Read in csv containing ice phenology data for lakes of interest

In [None]:
nlakes = 100

dftopN = pd.read_csv(ICEMODELS_DIR/'topUSlakes.csv')


Read in list of all stations within 50 km of lake coordinate. The file ``topUSlakes_weather_stations.csv`` was created from ``mshr_enhanced_202102.txt`` (https://www.ncei.noaa.gov/access/homr/reports/mshr)

Important columns include:
- BEGIN_DATE and END_DATE
- NCDCSTN_ID
- latitude and longitude of station



In [None]:
dfstations = pd.read_csv(ICEMODELS_DIR/'topUSlakes_weather_stations.csv')

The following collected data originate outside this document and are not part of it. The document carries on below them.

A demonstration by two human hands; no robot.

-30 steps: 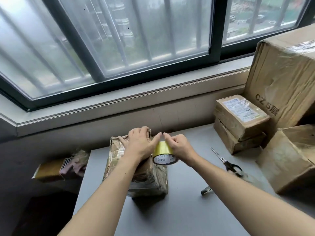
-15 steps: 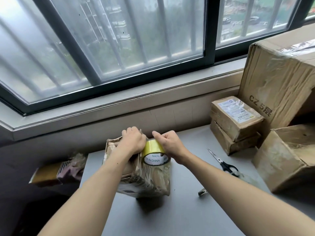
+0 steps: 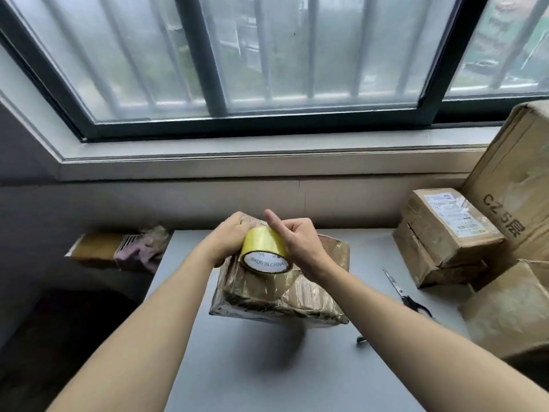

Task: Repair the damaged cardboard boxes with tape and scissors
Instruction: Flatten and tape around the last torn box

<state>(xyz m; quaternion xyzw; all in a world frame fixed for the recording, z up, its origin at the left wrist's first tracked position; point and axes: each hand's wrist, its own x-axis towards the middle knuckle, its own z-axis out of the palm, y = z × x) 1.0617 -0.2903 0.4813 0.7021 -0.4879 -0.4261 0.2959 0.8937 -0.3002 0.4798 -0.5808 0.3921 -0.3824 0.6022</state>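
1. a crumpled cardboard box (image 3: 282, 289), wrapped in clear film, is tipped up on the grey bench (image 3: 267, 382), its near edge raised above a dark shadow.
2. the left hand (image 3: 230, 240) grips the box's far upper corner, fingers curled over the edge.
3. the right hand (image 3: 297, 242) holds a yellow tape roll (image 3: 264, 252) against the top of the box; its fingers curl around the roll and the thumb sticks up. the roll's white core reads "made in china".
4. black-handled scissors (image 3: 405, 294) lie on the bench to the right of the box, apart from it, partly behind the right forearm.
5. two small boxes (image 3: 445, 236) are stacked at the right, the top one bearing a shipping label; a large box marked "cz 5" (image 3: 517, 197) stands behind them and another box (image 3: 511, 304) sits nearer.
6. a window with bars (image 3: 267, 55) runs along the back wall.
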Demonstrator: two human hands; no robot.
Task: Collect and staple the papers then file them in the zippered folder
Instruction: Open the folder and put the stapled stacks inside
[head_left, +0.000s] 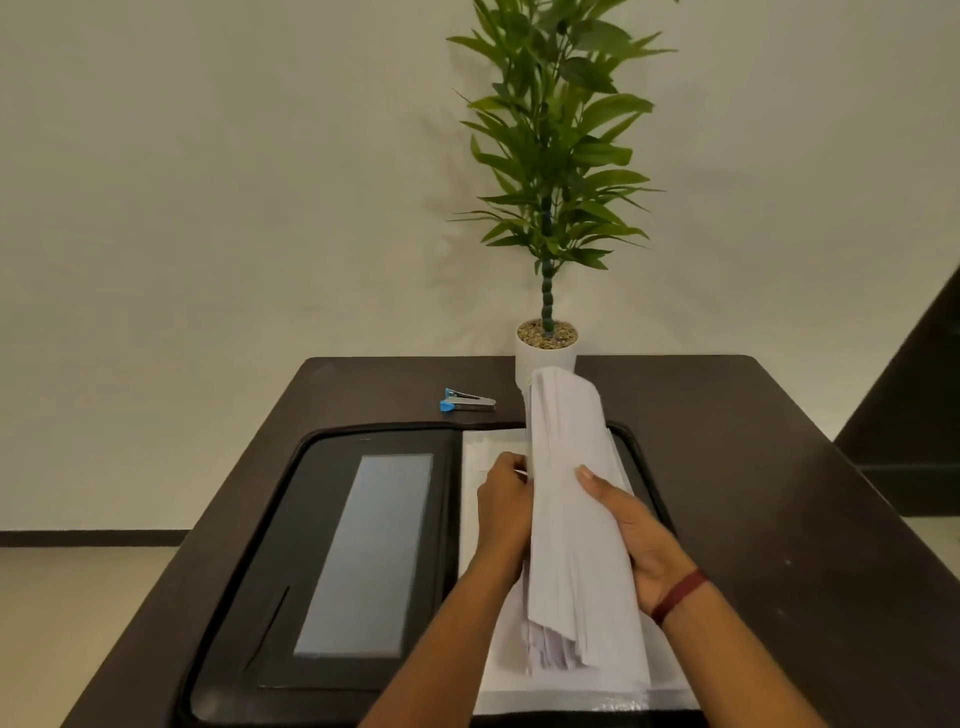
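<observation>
- So, how will the papers (569, 519) handle?
- Light, thin and floppy. The stack is bowed along its length and sags where it is unsupported. At the near end the sheet edges are fanned and uneven, so slip between sheets is to be expected. Whether a staple is in cannot be told.
- Grip state?
- The stack's left edge is pinched by the left hand (504, 499), fingers curled onto it. Its right side is cradled by the right hand (634, 535), with the thumb laid over the top and the fingers wrapped beneath. Both hands are clamped on the stack.
- Location?
- It is held above the right half of the open zippered folder (249, 545), over a white notepad (488, 447) seated there. The folder lies flat on the dark table (753, 467). The stapler (467, 401) lies well apart toward the far edge, near the white plant pot (545, 358).
- Best hold?
- Both long edges at mid-length are judged best. If it were held by one corner, droop and fanning would be likely. Edges should be squared before filing.
- Look?
- Plain white, with no print legible. Many sheets are stacked, and the far end is curled over.
</observation>
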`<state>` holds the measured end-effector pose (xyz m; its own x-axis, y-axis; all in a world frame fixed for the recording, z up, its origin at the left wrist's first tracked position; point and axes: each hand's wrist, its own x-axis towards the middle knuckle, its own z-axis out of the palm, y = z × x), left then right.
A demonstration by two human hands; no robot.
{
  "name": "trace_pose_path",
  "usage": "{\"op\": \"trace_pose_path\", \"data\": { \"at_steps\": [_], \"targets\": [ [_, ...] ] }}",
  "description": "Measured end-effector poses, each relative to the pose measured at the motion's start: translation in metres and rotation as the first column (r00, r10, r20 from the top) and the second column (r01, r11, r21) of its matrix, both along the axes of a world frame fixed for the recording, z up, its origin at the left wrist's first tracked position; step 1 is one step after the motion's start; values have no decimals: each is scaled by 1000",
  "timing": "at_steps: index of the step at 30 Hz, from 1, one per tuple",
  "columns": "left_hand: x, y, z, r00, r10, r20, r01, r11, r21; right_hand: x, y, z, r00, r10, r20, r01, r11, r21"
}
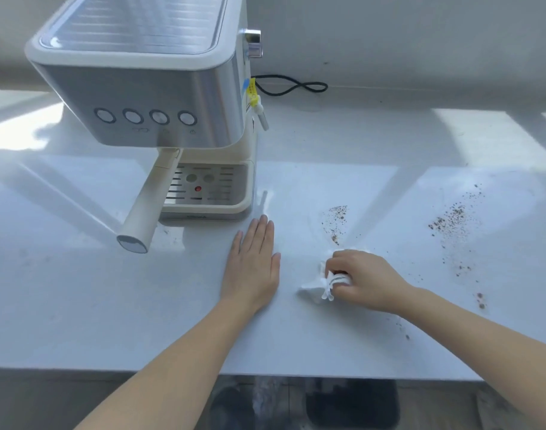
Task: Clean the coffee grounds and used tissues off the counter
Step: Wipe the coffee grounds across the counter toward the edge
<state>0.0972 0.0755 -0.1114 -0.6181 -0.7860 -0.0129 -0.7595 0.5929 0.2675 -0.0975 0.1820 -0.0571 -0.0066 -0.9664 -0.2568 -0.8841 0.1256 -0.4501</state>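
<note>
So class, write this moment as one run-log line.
left hand: flat on counter | right hand: gripping tissue | coffee grounds: remaining right | step: wiping

A crumpled white tissue [319, 285] lay on the white tabletop [79, 305], gripped in the right hand [363, 279]. Dark coffee grounds [336, 220] were scattered just beyond it. A second, wider scatter [451, 221] lay well to the right, trailing toward the front edge.
</note>
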Motion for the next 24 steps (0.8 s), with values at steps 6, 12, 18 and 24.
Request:
{"op": "trace_pose_path", "data": {
  "at_steps": [6, 12, 18, 24],
  "targets": [
    [0, -1, 0, 1000, -5, -21, 5, 1000, 8, -43, -59, 11, 890, -428, 155, 452, 788, -417],
    [0, -1, 1, 1000, -6, -22, 7, 1000, 21, -68, -120, -15, 879, -469, -81, 452, 876, -169],
    [0, -1, 3, 1000, -4, -7, 4, 1000, 22, -12, -78, -8, 971, -237, -40, 233, 967, -100],
    [-1, 1, 7, 1000, 2, -5, -2, 1000, 31, 1, 4, -8, 996, -45, -75, 43, 999, -24]
  ]
}}
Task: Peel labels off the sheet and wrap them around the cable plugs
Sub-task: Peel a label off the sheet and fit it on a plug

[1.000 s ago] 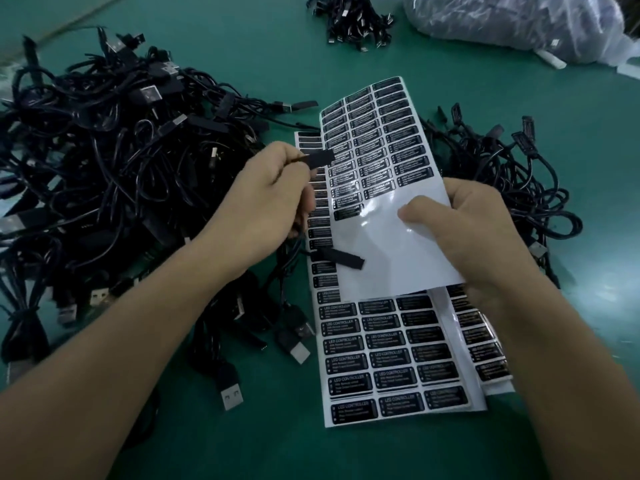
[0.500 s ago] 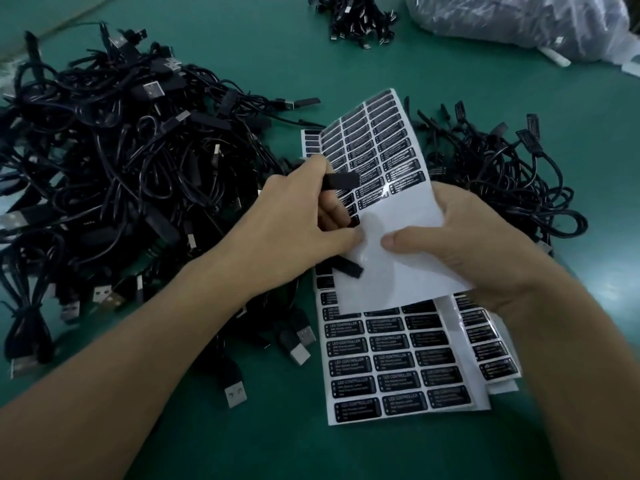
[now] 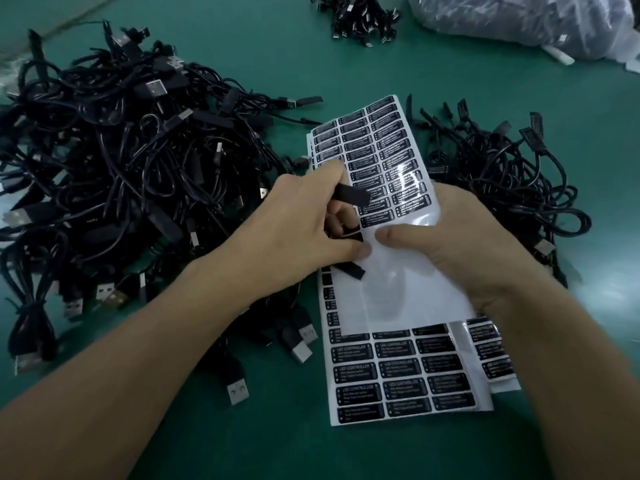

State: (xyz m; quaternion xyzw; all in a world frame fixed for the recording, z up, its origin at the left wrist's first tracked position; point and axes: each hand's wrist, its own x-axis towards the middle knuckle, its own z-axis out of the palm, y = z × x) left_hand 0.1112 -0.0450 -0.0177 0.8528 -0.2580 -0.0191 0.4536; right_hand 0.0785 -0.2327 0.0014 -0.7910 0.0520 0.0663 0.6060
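Label sheet (image 3: 408, 292) gripped by right hand (image 3: 467, 244) | left fingers (image 3: 325, 176) pinch plug (image 3: 349, 195)

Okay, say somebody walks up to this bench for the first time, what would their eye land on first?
The tangle of black cables heaped on the left of the green table draws the eye first. At the centre, the left hand grips a black plug while the right hand holds up a half-emptied label sheet. Beneath it, full label sheets lie flat.
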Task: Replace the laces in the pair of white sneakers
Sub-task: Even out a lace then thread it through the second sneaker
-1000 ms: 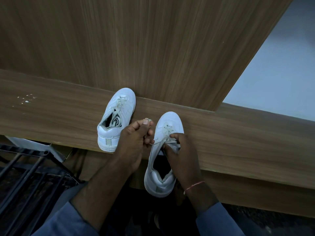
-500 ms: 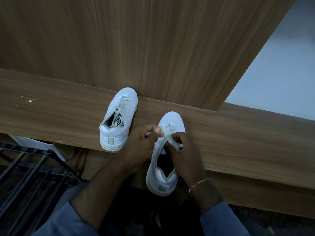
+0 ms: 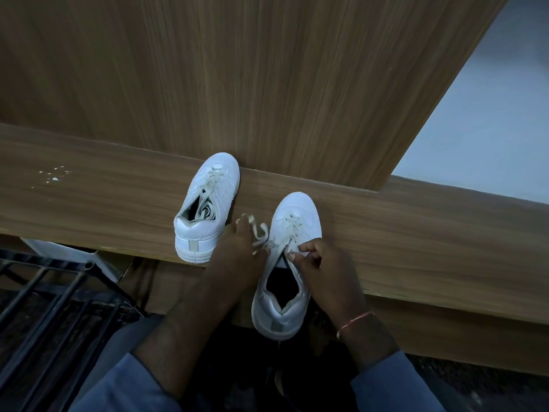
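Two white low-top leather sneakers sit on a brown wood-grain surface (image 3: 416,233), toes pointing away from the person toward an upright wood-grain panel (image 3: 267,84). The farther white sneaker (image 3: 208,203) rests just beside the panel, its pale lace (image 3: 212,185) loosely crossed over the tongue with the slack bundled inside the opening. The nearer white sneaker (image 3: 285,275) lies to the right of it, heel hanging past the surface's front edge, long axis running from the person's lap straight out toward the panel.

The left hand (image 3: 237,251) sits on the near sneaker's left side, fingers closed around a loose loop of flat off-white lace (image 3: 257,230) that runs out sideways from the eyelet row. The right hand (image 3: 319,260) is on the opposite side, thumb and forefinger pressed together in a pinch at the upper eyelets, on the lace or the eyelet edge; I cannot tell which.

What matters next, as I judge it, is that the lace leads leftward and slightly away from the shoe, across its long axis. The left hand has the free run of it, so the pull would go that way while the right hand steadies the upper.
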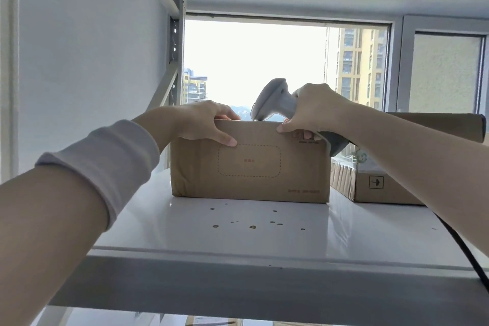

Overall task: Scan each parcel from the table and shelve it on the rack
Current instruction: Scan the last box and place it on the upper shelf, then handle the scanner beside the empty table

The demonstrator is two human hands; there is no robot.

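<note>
A brown cardboard parcel (251, 164) with a dashed label outline stands on the white rack shelf (238, 233). My left hand (206, 122) grips the parcel's top left edge, fingers over the top and thumb on the front face. My right hand (309, 114) holds a grey barcode scanner (275, 99) by its handle, and its thumb presses on the parcel's top right edge. The scanner head points down and to the left above the box top.
A second cardboard box (381, 188) with an umbrella mark sits to the right on the same shelf, a long brown parcel (436, 124) above it. The scanner's black cable (465, 251) runs down at the right. A grey upright (176, 47) stands at the left, another shelf overhead.
</note>
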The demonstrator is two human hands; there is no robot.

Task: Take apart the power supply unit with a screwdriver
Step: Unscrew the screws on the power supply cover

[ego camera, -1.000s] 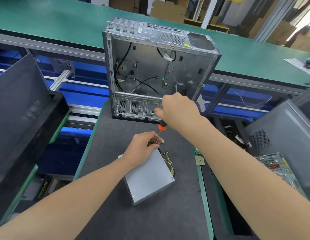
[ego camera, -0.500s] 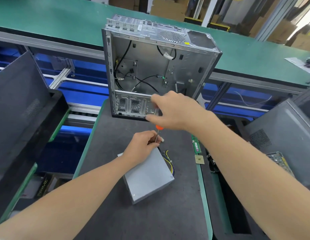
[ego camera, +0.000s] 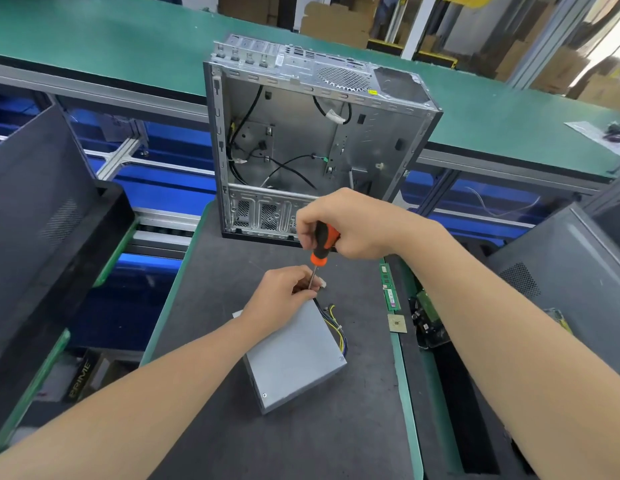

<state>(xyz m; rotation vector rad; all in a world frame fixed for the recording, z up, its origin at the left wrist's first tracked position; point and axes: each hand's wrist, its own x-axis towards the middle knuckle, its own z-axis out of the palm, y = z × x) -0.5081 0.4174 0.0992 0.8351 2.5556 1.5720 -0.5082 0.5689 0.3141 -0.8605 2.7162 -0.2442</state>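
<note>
A grey metal power supply unit lies flat on the dark work mat, its yellow and black wires trailing off its far right side. My left hand rests on the unit's far corner, fingers pinched around the screwdriver's thin shaft. My right hand grips the orange and black screwdriver by its handle, holding it nearly upright with the tip down at that corner. The tip and the screw are hidden by my left fingers.
An open, stripped computer case stands upright just beyond my hands. Dark case panels lean at left, a grey case sits at right. RAM sticks, a CPU chip and circuit boards lie along the mat's right edge.
My right hand turned on the screwdriver handle, first covering it with fingers spread, then gripping it again so more of the orange and black handle shows. My left hand and the unit stayed put.
</note>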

Look for and remove stations that do not contain any temperature information

In [None]:
for i,c in enumerate(dfstations.GHCND_ID.unique()):
    clear_output(wait=True)
    print(f"{i+1:4d}/{len(dfstations.GHCND_ID.unique())}")
    try:
        df_ = pd.read_csv(WEATHER_DIR/'{c}.csv')
        # look for stations that are missing temperature data
        if len(df_.dropna(how='all',axis=1).columns.intersection(['TMIN','TMAX','TAVG']))==0:
            dfstations.loc[dfstations.GHCND_ID==c,'temperature'] = False
        else:
            dfstations.loc[dfstations.GHCND_ID==c,'temperature'] = True
    except:
        continue

Select list of stations that have temperature information

In [None]:
dfstations_temp = dfstations[dfstations.temperature==True]
#dfstations_temp

## Build meteorological time series

Build weather time series based on availability of TMINMAX (i.e., TMIN, TMAX and TAVG data).
- **NEW FEB 10 2022** All data in a given row is from the same weather station.

In [None]:
dfworking = pd.DataFrame()
#dfworking_station = pd.DataFrame()

# run through list of lakes
for i,row in dftopN.iterrows():

    clear_output(wait=True)
    print(f"{i+1:2d}/100 - {row.lakecode}")
    lat,lon = row.lat, row.lon

    # elevation of lake
    elevation = row.Elevation *3.28084 # convert to feet since stations are in feet

    # row.start_date and row.end_date are the years for which we have ice phenology records
    #   need weather data for this same period
    #
    start_date = f'1 January {row.start_date}'
    end_date = f'31 December {row.end_date}'

    # finds all weather stations within 50 km of lat, lon
    #    with data between start_date and end_date,
    #    with a maximum delta elevation of 100 m.
    stations,_,distances = find_stations(lat,lon,dfstations_temp,
                                         verbose=False,
                      dist=50,elev=elevation, d_elev=delta_elev_ft,
                      start_date=start_date,end_date=end_date)
    
    # stations is a dictionary of {station_number: [list of timestamps]}
    # where station_number is NCDCSTN_ID
    #   - order is from station with most coverage to station with the least coverage
    #         within the date range specified
    
    # get list of station ID from closest to furthest
    other_stations = get_id(lat,lon, dfstations_temp, dist=50,elev=elevation,
                            d_elev=delta_elev_ft,getid='GHCND_ID')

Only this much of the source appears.